| Exercise aim |
The data must be transcribed exactly, with no line missing.

--

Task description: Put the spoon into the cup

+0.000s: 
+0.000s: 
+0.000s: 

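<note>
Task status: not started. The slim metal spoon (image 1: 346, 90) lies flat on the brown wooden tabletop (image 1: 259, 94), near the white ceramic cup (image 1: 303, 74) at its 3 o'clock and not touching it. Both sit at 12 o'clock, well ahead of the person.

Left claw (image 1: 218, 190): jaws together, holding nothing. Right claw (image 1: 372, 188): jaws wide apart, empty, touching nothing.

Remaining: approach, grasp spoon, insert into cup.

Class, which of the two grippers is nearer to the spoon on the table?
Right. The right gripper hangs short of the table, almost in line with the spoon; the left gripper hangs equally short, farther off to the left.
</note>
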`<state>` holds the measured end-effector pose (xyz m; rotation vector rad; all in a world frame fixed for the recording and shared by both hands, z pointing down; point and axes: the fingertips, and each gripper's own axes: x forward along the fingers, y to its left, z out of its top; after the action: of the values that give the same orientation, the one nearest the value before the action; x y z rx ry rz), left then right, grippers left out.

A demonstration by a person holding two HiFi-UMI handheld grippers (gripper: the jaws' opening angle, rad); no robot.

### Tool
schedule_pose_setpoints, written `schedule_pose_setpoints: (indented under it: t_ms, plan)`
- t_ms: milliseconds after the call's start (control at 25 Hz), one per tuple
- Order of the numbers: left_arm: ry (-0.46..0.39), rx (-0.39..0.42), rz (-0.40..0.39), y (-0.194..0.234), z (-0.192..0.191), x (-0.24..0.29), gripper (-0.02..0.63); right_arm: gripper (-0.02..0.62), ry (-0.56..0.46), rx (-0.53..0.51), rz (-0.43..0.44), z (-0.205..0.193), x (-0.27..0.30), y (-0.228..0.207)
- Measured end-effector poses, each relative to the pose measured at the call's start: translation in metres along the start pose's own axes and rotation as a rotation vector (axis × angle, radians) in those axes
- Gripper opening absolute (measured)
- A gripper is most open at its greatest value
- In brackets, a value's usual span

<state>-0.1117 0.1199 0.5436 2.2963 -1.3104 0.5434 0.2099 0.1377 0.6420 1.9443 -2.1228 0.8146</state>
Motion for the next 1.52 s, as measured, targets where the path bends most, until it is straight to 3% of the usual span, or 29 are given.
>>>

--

| Solution to this exercise |
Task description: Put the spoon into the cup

+0.000s: 
+0.000s: 
+0.000s: 

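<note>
Task status: not started. The slim metal spoon (image 1: 346, 90) lies flat on the brown wooden tabletop (image 1: 259, 94), near the white ceramic cup (image 1: 303, 74) at its 3 o'clock and not touching it. Both sit at 12 o'clock, well ahead of the person.

Left claw (image 1: 218, 190): jaws together, holding nothing. Right claw (image 1: 372, 188): jaws wide apart, empty, touching nothing.

Remaining: approach, grasp spoon, insert into cup.

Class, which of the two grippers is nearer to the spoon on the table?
Right. The right gripper hangs short of the table, almost in line with the spoon; the left gripper hangs equally short, farther off to the left.
</note>
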`<state>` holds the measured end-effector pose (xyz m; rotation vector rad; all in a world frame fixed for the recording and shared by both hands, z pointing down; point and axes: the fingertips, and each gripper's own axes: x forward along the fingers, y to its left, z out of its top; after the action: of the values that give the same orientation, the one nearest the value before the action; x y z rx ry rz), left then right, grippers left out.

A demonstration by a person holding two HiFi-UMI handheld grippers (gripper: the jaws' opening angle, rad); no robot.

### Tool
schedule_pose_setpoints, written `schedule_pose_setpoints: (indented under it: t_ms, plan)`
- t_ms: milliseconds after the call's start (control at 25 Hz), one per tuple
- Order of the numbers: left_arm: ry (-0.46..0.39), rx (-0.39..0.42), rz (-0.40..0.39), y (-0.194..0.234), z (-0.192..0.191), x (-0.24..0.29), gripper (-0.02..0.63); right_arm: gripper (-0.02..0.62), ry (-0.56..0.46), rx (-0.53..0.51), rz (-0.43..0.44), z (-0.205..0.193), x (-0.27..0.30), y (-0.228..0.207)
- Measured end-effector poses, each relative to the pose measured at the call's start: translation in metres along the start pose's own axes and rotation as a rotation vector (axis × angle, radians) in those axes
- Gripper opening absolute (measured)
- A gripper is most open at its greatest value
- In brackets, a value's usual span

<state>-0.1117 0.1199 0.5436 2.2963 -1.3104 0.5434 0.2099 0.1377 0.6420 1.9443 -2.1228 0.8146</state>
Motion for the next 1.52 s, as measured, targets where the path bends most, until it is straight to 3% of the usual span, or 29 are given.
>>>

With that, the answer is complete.